_Exercise objective_
Leave out the pictures and print the rest of the entries exactly as they stand.

########################################

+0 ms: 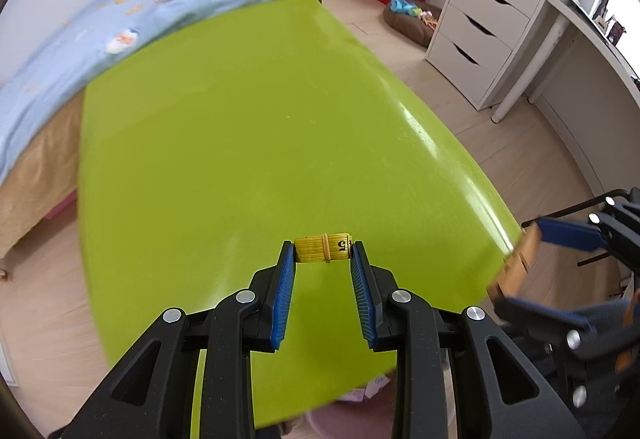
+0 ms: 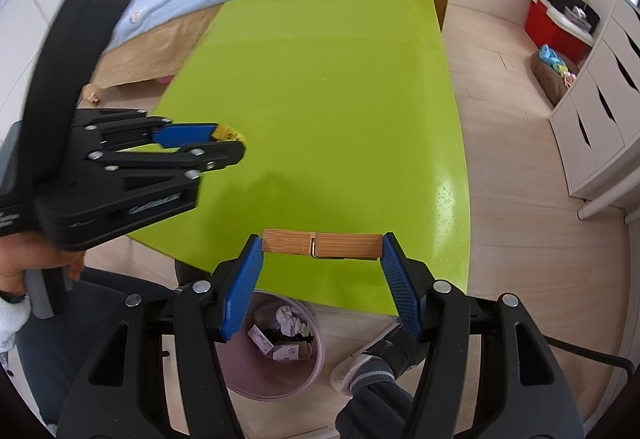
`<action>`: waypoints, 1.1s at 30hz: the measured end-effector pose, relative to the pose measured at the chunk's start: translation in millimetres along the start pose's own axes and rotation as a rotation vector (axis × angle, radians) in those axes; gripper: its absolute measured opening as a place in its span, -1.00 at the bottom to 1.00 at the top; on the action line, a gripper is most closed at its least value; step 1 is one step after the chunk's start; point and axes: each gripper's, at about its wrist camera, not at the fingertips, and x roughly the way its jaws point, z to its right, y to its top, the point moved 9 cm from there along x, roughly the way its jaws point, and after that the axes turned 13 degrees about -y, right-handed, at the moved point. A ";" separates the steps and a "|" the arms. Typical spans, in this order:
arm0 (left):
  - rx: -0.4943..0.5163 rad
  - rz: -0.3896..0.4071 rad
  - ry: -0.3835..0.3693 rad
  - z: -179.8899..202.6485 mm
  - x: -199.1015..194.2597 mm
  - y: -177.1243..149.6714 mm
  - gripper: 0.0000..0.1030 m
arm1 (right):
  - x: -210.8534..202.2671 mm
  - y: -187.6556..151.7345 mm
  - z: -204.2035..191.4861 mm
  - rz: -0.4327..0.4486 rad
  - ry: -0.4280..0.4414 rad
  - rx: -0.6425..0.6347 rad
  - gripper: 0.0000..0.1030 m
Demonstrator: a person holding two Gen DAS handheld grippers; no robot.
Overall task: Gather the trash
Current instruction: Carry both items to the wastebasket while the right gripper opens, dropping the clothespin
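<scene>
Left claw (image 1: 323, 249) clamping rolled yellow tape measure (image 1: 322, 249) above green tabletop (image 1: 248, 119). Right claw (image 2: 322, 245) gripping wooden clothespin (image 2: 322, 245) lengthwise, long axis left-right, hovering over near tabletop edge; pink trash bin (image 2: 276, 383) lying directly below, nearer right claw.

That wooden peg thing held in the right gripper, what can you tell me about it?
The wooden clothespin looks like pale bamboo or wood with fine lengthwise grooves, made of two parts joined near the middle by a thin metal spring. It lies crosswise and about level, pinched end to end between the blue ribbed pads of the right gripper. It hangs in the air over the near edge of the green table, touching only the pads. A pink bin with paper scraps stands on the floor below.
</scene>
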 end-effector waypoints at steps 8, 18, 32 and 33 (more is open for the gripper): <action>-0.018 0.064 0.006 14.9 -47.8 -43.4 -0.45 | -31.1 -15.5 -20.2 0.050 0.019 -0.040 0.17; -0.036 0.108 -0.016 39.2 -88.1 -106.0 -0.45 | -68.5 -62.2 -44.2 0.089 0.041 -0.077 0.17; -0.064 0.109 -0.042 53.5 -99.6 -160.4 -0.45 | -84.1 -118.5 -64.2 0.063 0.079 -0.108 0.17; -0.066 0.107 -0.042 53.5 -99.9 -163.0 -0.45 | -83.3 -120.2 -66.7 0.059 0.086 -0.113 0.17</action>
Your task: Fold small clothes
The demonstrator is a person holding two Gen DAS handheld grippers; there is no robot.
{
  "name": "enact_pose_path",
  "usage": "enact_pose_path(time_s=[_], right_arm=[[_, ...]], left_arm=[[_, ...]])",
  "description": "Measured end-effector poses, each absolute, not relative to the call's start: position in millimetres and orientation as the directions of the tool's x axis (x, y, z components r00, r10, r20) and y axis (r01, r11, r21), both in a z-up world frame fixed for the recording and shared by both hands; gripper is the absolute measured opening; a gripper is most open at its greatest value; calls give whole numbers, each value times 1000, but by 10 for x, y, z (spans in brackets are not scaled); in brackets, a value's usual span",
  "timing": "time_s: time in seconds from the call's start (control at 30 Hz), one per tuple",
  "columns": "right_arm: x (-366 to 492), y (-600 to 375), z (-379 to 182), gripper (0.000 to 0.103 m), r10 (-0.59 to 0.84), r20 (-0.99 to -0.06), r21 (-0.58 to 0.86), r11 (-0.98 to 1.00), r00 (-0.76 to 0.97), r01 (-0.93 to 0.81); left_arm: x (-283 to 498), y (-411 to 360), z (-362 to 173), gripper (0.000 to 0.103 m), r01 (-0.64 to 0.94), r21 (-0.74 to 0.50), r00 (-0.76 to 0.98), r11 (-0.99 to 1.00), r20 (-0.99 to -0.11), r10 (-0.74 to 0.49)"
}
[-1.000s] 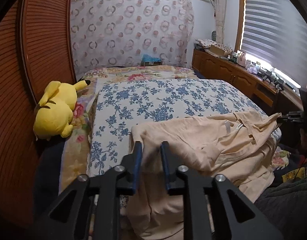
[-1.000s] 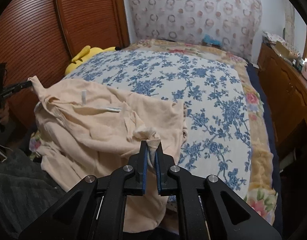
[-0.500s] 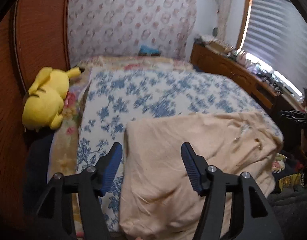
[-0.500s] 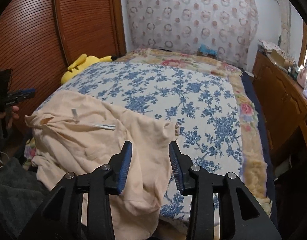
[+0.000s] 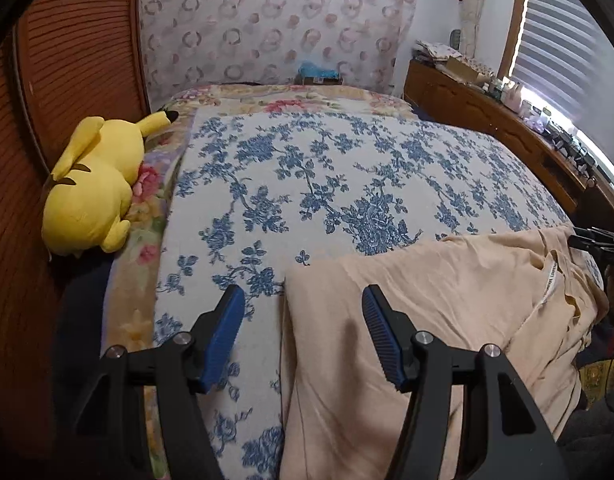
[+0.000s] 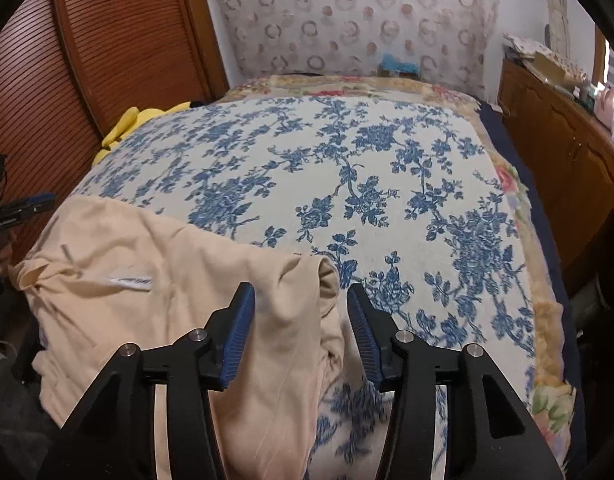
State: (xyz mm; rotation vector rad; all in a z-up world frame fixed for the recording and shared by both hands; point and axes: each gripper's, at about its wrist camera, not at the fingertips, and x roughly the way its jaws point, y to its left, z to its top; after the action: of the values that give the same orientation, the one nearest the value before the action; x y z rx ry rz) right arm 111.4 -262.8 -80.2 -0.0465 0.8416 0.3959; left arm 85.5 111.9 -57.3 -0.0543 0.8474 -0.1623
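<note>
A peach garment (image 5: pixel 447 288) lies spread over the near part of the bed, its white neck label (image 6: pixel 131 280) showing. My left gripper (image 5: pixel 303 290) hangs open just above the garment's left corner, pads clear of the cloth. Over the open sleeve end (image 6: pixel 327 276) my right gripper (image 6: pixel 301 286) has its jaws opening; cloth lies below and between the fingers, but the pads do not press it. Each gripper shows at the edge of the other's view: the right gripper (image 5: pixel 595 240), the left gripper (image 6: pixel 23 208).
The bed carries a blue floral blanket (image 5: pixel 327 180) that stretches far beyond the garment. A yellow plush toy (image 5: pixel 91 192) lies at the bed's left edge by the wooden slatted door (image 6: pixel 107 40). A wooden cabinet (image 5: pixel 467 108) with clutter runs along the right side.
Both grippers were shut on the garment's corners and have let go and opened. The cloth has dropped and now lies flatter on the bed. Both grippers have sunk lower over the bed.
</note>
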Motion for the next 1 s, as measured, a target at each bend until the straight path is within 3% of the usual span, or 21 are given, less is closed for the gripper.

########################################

_Answer box_
+0 ms: 
+0 ms: 
`<action>`: waypoints, 1.1s at 30hz: the measured end-effector pose, relative to the pose measured at the chunk's start: translation in millimetres along the start pose's own axes and rotation as a rotation vector (axis × angle, radians) in those axes; gripper: its absolute measured opening as a place in its span, -1.00 at the bottom to 1.00 at the top; on the action line, a gripper is most closed at its least value; step 1 is one step after the chunk's start; point and axes: each gripper's, at about its wrist camera, not at the fingertips, and x roughly the way its jaws point, z to its right, y to its top, the point moved 9 cm from there along x, roughly the way its jaws point, and after that the axes turned 13 degrees about -y, right-handed, at the moved point. A ";" separates the steps and a "|" the arms. Typical spans, in this order:
arm0 (left):
  - rx: -0.4943..0.5163 rad
  - rz: -0.3896..0.4071 rad
  - ry: -0.3835..0.3693 rad
  - z: -179.8899..202.6485 mm
  - x: -199.1015..194.2597 mm
  - y: -177.1243..149.6714 mm
  - gripper: 0.0000..0.1030 m
arm1 (right):
  - x: -210.8534..202.2671 mm
  - y: -187.6556..151.7345 mm
  - z: -204.2035..191.4861 mm
  - rz: -0.4327..0.4486 rad
  - ry: -0.4280..0.4414 rad
  - rx: -0.6425..0.6347 rad
  - gripper: 0.0000..0.1030 m
Demonstrator: a person holding two Gen DAS handheld grippers; no robot.
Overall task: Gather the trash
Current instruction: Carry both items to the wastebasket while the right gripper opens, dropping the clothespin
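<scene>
Left claw (image 1: 323, 249) clamping rolled yellow tape measure (image 1: 322, 249) above green tabletop (image 1: 248, 119). Right claw (image 2: 322, 245) gripping wooden clothespin (image 2: 322, 245) lengthwise, long axis left-right, hovering over near tabletop edge; pink trash bin (image 2: 276, 383) lying directly below, nearer right claw.

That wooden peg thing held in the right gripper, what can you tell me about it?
The wooden clothespin looks like pale bamboo or wood with fine lengthwise grooves, made of two parts joined near the middle by a thin metal spring. It lies crosswise and about level, pinched end to end between the blue ribbed pads of the right gripper. It hangs in the air over the near edge of the green table, touching only the pads. A pink bin with paper scraps stands on the floor below.
</scene>
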 end-effector waypoints at steps 8, 18, 32 and 33 (more is open for the gripper): <action>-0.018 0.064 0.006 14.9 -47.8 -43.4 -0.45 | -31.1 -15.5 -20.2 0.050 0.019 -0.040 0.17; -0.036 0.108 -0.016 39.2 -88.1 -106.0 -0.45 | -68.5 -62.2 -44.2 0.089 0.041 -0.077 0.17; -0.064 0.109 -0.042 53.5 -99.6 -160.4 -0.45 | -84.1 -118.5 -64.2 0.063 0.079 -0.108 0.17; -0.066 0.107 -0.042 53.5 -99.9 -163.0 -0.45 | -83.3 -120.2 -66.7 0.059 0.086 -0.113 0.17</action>
Your task: Fold small clothes
The demonstrator is a person holding two Gen DAS handheld grippers; there is no robot.
{
  "name": "enact_pose_path",
  "usage": "enact_pose_path(time_s=[_], right_arm=[[_, ...]], left_arm=[[_, ...]])",
  "description": "Measured end-effector poses, each absolute, not relative to the call's start: position in millimetres and orientation as the directions of the tool's x axis (x, y, z components r00, r10, r20) and y axis (r01, r11, r21), both in a z-up world frame fixed for the recording and shared by both hands; gripper is the absolute measured opening; a gripper is most open at its greatest value; calls give whole numbers, each value times 1000, but by 10 for x, y, z (spans in brackets are not scaled); in brackets, a value's usual span",
  "timing": "time_s: time in seconds from the call's start (control at 30 Hz), one per tuple",
  "columns": "right_arm: x (-366 to 492), y (-600 to 375), z (-379 to 182), gripper (0.000 to 0.103 m), r10 (-0.59 to 0.84), r20 (-0.99 to -0.06), r21 (-0.58 to 0.86), r11 (-0.98 to 1.00), r00 (-0.76 to 0.97), r01 (-0.93 to 0.81); left_arm: x (-283 to 498), y (-411 to 360), z (-362 to 173), gripper (0.000 to 0.103 m), r01 (-0.64 to 0.94), r21 (-0.74 to 0.50), r00 (-0.76 to 0.98), r11 (-0.99 to 1.00), r20 (-0.99 to -0.11), r10 (-0.74 to 0.49)"
}
[-1.000s] 
[-1.000s] 
[-0.500s] 
[-0.500s] 
[+0.000s] 
[+0.000s] 
State: (xyz mm; rotation vector rad; all in a z-up world frame fixed for the recording and shared by both hands; point and axes: each gripper's, at about its wrist camera, not at the fingertips, and x roughly the way its jaws point, y to its left, z to its top; after the action: of the values that give the same orientation, the one nearest the value before the action; x y z rx ry rz) right arm 111.4 -262.8 -80.2 -0.0465 0.8416 0.3959; left arm 85.5 111.9 -57.3 -0.0543 0.8474 -0.1623
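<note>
A peach garment (image 5: pixel 447 288) lies spread over the near part of the bed, its white neck label (image 6: pixel 131 280) showing. My left gripper (image 5: pixel 303 290) hangs open just above the garment's left corner, pads clear of the cloth. Over the open sleeve end (image 6: pixel 327 276) my right gripper (image 6: pixel 301 286) has its jaws opening; cloth lies below and between the fingers, but the pads do not press it. Each gripper shows at the edge of the other's view: the right gripper (image 5: pixel 595 240), the left gripper (image 6: pixel 23 208).
The bed carries a blue floral blanket (image 5: pixel 327 180) that stretches far beyond the garment. A yellow plush toy (image 5: pixel 91 192) lies at the bed's left edge by the wooden slatted door (image 6: pixel 107 40). A wooden cabinet (image 5: pixel 467 108) with clutter runs along the right side.
Both grippers were shut on the garment's corners and have let go and opened. The cloth has dropped and now lies flatter on the bed. Both grippers have sunk lower over the bed.
</note>
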Motion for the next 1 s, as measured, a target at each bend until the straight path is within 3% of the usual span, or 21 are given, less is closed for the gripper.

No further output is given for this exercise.